Supplied entries -
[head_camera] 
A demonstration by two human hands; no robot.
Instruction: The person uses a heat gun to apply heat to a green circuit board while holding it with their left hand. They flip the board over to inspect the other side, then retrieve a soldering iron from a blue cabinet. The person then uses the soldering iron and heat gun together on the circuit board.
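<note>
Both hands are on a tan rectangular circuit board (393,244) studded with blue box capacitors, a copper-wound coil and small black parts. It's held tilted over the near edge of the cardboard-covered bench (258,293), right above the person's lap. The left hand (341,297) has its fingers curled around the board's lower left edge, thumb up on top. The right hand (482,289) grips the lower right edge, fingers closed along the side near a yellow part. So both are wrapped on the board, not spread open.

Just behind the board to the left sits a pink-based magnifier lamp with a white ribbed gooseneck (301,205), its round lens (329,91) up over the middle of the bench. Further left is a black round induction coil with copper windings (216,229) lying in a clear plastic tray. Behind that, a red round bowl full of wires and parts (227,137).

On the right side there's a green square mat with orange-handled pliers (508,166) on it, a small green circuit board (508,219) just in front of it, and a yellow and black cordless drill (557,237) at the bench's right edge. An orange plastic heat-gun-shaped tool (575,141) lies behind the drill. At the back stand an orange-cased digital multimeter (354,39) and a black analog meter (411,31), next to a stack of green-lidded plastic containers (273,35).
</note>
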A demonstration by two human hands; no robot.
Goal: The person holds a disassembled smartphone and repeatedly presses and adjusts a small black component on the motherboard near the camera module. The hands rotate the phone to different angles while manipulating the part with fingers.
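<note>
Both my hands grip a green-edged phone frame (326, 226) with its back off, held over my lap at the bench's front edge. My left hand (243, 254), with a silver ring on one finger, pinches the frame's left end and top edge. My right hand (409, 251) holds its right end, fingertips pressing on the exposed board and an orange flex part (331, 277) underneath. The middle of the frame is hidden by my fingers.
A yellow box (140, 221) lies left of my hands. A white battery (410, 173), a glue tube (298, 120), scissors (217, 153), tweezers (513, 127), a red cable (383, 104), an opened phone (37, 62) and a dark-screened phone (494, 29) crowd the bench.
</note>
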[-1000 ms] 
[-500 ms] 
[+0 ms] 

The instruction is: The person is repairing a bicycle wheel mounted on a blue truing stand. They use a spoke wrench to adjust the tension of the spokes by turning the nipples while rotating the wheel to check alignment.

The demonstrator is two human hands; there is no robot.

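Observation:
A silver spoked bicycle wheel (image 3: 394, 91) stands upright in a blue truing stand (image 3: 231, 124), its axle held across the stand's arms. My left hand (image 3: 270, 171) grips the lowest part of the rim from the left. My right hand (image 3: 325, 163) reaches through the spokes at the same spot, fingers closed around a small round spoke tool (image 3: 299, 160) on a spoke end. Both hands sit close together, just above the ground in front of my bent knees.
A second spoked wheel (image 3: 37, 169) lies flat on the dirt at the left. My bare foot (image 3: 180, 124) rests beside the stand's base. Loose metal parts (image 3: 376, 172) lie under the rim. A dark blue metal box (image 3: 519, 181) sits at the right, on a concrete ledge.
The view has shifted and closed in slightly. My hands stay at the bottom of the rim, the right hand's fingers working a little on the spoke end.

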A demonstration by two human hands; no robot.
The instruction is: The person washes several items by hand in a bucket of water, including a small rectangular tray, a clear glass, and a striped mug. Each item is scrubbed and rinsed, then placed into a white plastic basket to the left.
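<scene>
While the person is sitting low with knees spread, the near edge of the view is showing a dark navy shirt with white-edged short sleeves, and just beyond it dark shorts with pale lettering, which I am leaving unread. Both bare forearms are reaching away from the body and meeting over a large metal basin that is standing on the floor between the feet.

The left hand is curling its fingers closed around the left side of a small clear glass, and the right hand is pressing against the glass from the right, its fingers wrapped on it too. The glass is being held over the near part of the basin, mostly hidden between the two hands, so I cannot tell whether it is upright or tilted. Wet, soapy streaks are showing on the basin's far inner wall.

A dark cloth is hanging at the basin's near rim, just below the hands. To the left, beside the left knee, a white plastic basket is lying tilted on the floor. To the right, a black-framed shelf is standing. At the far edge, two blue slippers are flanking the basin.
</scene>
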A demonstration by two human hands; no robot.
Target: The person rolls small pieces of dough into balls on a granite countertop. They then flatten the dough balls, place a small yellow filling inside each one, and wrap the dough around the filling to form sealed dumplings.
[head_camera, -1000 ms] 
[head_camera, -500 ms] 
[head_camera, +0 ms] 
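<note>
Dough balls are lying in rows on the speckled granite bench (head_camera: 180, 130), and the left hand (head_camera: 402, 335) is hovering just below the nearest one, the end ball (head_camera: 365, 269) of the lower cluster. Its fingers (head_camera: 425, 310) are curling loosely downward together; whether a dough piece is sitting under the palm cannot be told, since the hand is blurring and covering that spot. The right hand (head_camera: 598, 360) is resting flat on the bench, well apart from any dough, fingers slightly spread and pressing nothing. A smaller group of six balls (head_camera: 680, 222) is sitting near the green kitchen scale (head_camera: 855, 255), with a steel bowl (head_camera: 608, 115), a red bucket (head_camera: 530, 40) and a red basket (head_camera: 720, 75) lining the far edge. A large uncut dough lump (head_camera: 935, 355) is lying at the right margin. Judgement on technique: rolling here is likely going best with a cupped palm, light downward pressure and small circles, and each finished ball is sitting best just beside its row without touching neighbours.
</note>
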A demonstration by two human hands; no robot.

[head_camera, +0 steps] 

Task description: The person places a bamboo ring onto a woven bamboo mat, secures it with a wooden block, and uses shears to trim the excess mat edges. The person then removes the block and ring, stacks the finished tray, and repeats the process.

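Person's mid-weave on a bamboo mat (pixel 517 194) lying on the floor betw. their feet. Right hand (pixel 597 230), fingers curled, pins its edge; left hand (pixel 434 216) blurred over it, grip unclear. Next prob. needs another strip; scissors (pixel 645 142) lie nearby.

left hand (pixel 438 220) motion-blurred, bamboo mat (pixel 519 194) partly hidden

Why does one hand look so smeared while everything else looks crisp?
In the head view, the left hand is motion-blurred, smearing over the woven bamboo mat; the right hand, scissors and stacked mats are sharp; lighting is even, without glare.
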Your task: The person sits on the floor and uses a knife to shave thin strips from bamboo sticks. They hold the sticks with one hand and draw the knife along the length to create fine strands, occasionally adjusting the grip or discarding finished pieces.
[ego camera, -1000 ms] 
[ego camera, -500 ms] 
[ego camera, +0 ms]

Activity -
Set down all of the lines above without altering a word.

Solution to this problem -
[head_camera] 
A demonstration by two human hands; no robot.
Instruction: The person uses a heat gun to apply heat to a green circuit board while holding it with their left hand. They flip the board over to inspect the other side, then retrieve a soldering iron from a blue cabinet. The person then uses the soldering iron and heat gun together on the circuit board.
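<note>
Both hands are on a tan rectangular circuit board (393,244) studded with blue box capacitors, a copper-wound coil and small black parts. It's held tilted over the near edge of the cardboard-covered bench (258,293), right above the person's lap. The left hand (341,297) has its fingers curled around the board's lower left edge, thumb up on top. The right hand (482,289) grips the lower right edge, fingers closed along the side near a yellow part. So both are wrapped on the board, not spread open.

Just behind the board to the left sits a pink-based magnifier lamp with a white ribbed gooseneck (301,205), its round lens (329,91) up over the middle of the bench. Further left is a black round induction coil with copper windings (216,229) lying in a clear plastic tray. Behind that, a red round bowl full of wires and parts (227,137).

On the right side there's a green square mat with orange-handled pliers (508,166) on it, a small green circuit board (508,219) just in front of it, and a yellow and black cordless drill (557,237) at the bench's right edge. An orange plastic heat-gun-shaped tool (575,141) lies behind the drill. At the back stand an orange-cased digital multimeter (354,39) and a black analog meter (411,31), next to a stack of green-lidded plastic containers (273,35).
</note>
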A demonstration by two human hands; no robot.
Goal: The person holds a disassembled smartphone and repeatedly presses and adjusts a small black component on the motherboard near the camera module. The hands rotate the phone to different angles while manipulating the part with fingers.
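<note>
Both my hands grip a green-edged phone frame (326, 226) with its back off, held over my lap at the bench's front edge. My left hand (243, 254), with a silver ring on one finger, pinches the frame's left end and top edge. My right hand (409, 251) holds its right end, fingertips pressing on the exposed board and an orange flex part (331, 277) underneath. The middle of the frame is hidden by my fingers.
A yellow box (140, 221) lies left of my hands. A white battery (410, 173), a glue tube (298, 120), scissors (217, 153), tweezers (513, 127), a red cable (383, 104), an opened phone (37, 62) and a dark-screened phone (494, 29) crowd the bench.
</note>
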[-1000 ms] 
[-500 ms] 
[+0 ms] 

The instruction is: The person is repairing a bicycle wheel mounted on a blue truing stand. They use a spoke wrench to adjust the tension of the spokes by turning the nipples while rotating the wheel to check alignment.

The demonstrator is two human hands; there is no robot.

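Observation:
A silver spoked bicycle wheel (image 3: 394, 91) stands upright in a blue truing stand (image 3: 231, 124), its axle held across the stand's arms. My left hand (image 3: 270, 171) grips the lowest part of the rim from the left. My right hand (image 3: 325, 163) reaches through the spokes at the same spot, fingers closed around a small round spoke tool (image 3: 299, 160) on a spoke end. Both hands sit close together, just above the ground in front of my bent knees.
A second spoked wheel (image 3: 37, 169) lies flat on the dirt at the left. My bare foot (image 3: 180, 124) rests beside the stand's base. Loose metal parts (image 3: 376, 172) lie under the rim. A dark blue metal box (image 3: 519, 181) sits at the right, on a concrete ledge.
The view has shifted and closed in slightly. My hands stay at the bottom of the rim, the right hand's fingers working a little on the spoke end.
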
A demonstration by two human hands; no robot.
The instruction is: The person washes several items by hand in a bucket of water, including a small rectangular tray, a clear glass, and a striped mug. Each item is scrubbed and rinsed, then placed into a white plastic basket to the left.
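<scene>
While the person is sitting low with knees spread, the near edge of the view is showing a dark navy shirt with white-edged short sleeves, and just beyond it dark shorts with pale lettering, which I am leaving unread. Both bare forearms are reaching away from the body and meeting over a large metal basin that is standing on the floor between the feet.

The left hand is curling its fingers closed around the left side of a small clear glass, and the right hand is pressing against the glass from the right, its fingers wrapped on it too. The glass is being held over the near part of the basin, mostly hidden between the two hands, so I cannot tell whether it is upright or tilted. Wet, soapy streaks are showing on the basin's far inner wall.

A dark cloth is hanging at the basin's near rim, just below the hands. To the left, beside the left knee, a white plastic basket is lying tilted on the floor. To the right, a black-framed shelf is standing. At the far edge, two blue slippers are flanking the basin.
</scene>
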A demonstration by two human hands; no robot.
Target: The person rolls small pieces of dough into balls on a granite countertop. They then flatten the dough balls, place a small yellow filling inside each one, and wrap the dough around the filling to form sealed dumplings.
[head_camera, -1000 ms] 
[head_camera, -500 ms] 
[head_camera, +0 ms] 
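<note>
Dough balls are lying in rows on the speckled granite bench (head_camera: 180, 130), and the left hand (head_camera: 402, 335) is hovering just below the nearest one, the end ball (head_camera: 365, 269) of the lower cluster. Its fingers (head_camera: 425, 310) are curling loosely downward together; whether a dough piece is sitting under the palm cannot be told, since the hand is blurring and covering that spot. The right hand (head_camera: 598, 360) is resting flat on the bench, well apart from any dough, fingers slightly spread and pressing nothing. A smaller group of six balls (head_camera: 680, 222) is sitting near the green kitchen scale (head_camera: 855, 255), with a steel bowl (head_camera: 608, 115), a red bucket (head_camera: 530, 40) and a red basket (head_camera: 720, 75) lining the far edge. A large uncut dough lump (head_camera: 935, 355) is lying at the right margin. Judgement on technique: rolling here is likely going best with a cupped palm, light downward pressure and small circles, and each finished ball is sitting best just beside its row without touching neighbours.
</note>
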A demonstration by two human hands; no robot.

[head_camera, +0 steps] 

Task description: The person places a bamboo ring onto a woven bamboo mat, secures it with a wooden block, and uses shears to trim the excess mat edges. The person then removes the block and ring, stacks the finished tray, and repeats the process.

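Person's mid-weave on a bamboo mat (pixel 517 194) lying on the floor betw. their feet. Right hand (pixel 597 230), fingers curled, pins its edge; left hand (pixel 434 216) blurred over it, grip unclear. Next prob. needs another strip; scissors (pixel 645 142) lie nearby.

left hand (pixel 438 220) motion-blurred, bamboo mat (pixel 519 194) partly hidden

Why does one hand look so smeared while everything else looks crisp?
In the head view, the left hand is motion-blurred, smearing over the woven bamboo mat; the right hand, scissors and stacked mats are sharp; lighting is even, without glare.
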Your task: The person sits on the floor and uses a knife to shave thin strips from bamboo sticks. They hold the sticks with one hand and draw the knife along the length to create fine strands, occasionally adjusting the grip or discarding finished pieces.
[ego camera, -1000 ms] 
[ego camera, -500 ms] 
[ego camera, +0 ms]

Nothing further is required by the exercise.